Ganz anders sieht es hingegen mit einer besonderen Heiligung Josephs noch im Mutterleib aus. Dafür gibt es nämlich ein Vorbild, den hl. Johannes der Täufer. Von ihm heißt es, dass er „schon vom Mutterleibe an vom Heiligen Geist erfüllt“ war (Lk 1,15). Da der hl. Joseph aber als größter Heiliger nach der Muttergottes gilt, ist schwer vorstellbar, dass er ein Privileg nicht erhalten haben sollte, das ein geringerer Heiliger erhalten hat.

Hier könnte nun eingewendet werden, dass doch Jesus Christus selbst im Matthäusevangelium (11,11) sagt: „Unter den von einer Frau Geborenen ist kein Größerer aufgetreten als Johannes der Täufer.“ Diese Stelle ist jedoch so zu verstehen, dass Johannes der Täufer der letzte der alttestamentlichen Propheten ist und unter diesen der größte, d.h. die heiligste Gestalt vor der Ankunft des Messias. Der hl. Joseph hingegen gehört bereits der Ordnung der Gnade an, die mit der Menschwerdung Christi begonnen hat. Dieses Komplementärverhältnis zwischen Johannes als dem Größten des Alten Bundes und Joseph als dem Größten des Neuen Bundes (nach Maria) findet sich öfters in der kirchlichen Kunst dargestellt.

Es wäre also der besonderen Rolle des hl. Joseph angemessen, dass auch er durch ein besonderes Gnadenprivileg noch vor seiner Geburt geheiligt wurde, und zwar so, dass er an Heiligkeit den hl. Johannes den Täufer übertraf, aber natürlich immer noch hinter der unbefleckt empfangenen Muttergottes zurückstand.

Freilich gibt es dafür in der hl. Schrift keine Anhaltspunkte, und auch das kirchliche Lehramt hat sich dazu nicht geäußert. Insofern bleibt diese Ansicht eine fromme Meinung, die man als Katholik teilen kann, aber nicht muss.

In jedem Fall bleibt ein kleinster gemeinsamer Nenner aller Positionen: Joseph hat während seines gesamten Lebens nie auch nur eine einzige lässliche Sünde begangen. Er war frei von jeder Sünde. Ohne ein besonderes Gnadenprivileg ist dies eigentlich nur schwer vorstellbar. Daher halten wir eine besondere Heiligung noch vor der Geburt für am Wahrscheinlichsten.

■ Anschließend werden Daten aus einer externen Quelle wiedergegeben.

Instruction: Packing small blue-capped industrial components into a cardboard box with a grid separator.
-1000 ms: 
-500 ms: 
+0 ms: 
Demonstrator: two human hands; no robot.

Unabhängig davon, wie heilig der hl. Joseph zum Zeitpunkt seiner Vermählung mit Maria gewesen ist: Die gegenseitige Liebe und Hingabe, die ihn während der folgenden 30 Jahre mit Jesus und Maria innigst verband, mussten seine Heiligkeit nochmals steigern. Geben wir dafür abschließend noch einmal dem hl. Bernhardin von Siena das Wort:

“Wenn wir arme Menschen durch das Zusammensein mit heiligen Männern, die im Vergleich mit der seligsten Jungfrau nichts sind, dennoch oft fortschreiten, wie große Fortschritte muss dann der hl. Joseph in der Gesellschaft mit Maria und dem Jesuskind gemacht haben. Die unendliche Heiligkeit des Heilands und die unermessliche Heiligkeit der Muttergottes mussten sozusagen auf den hl. Joseph überströmen.”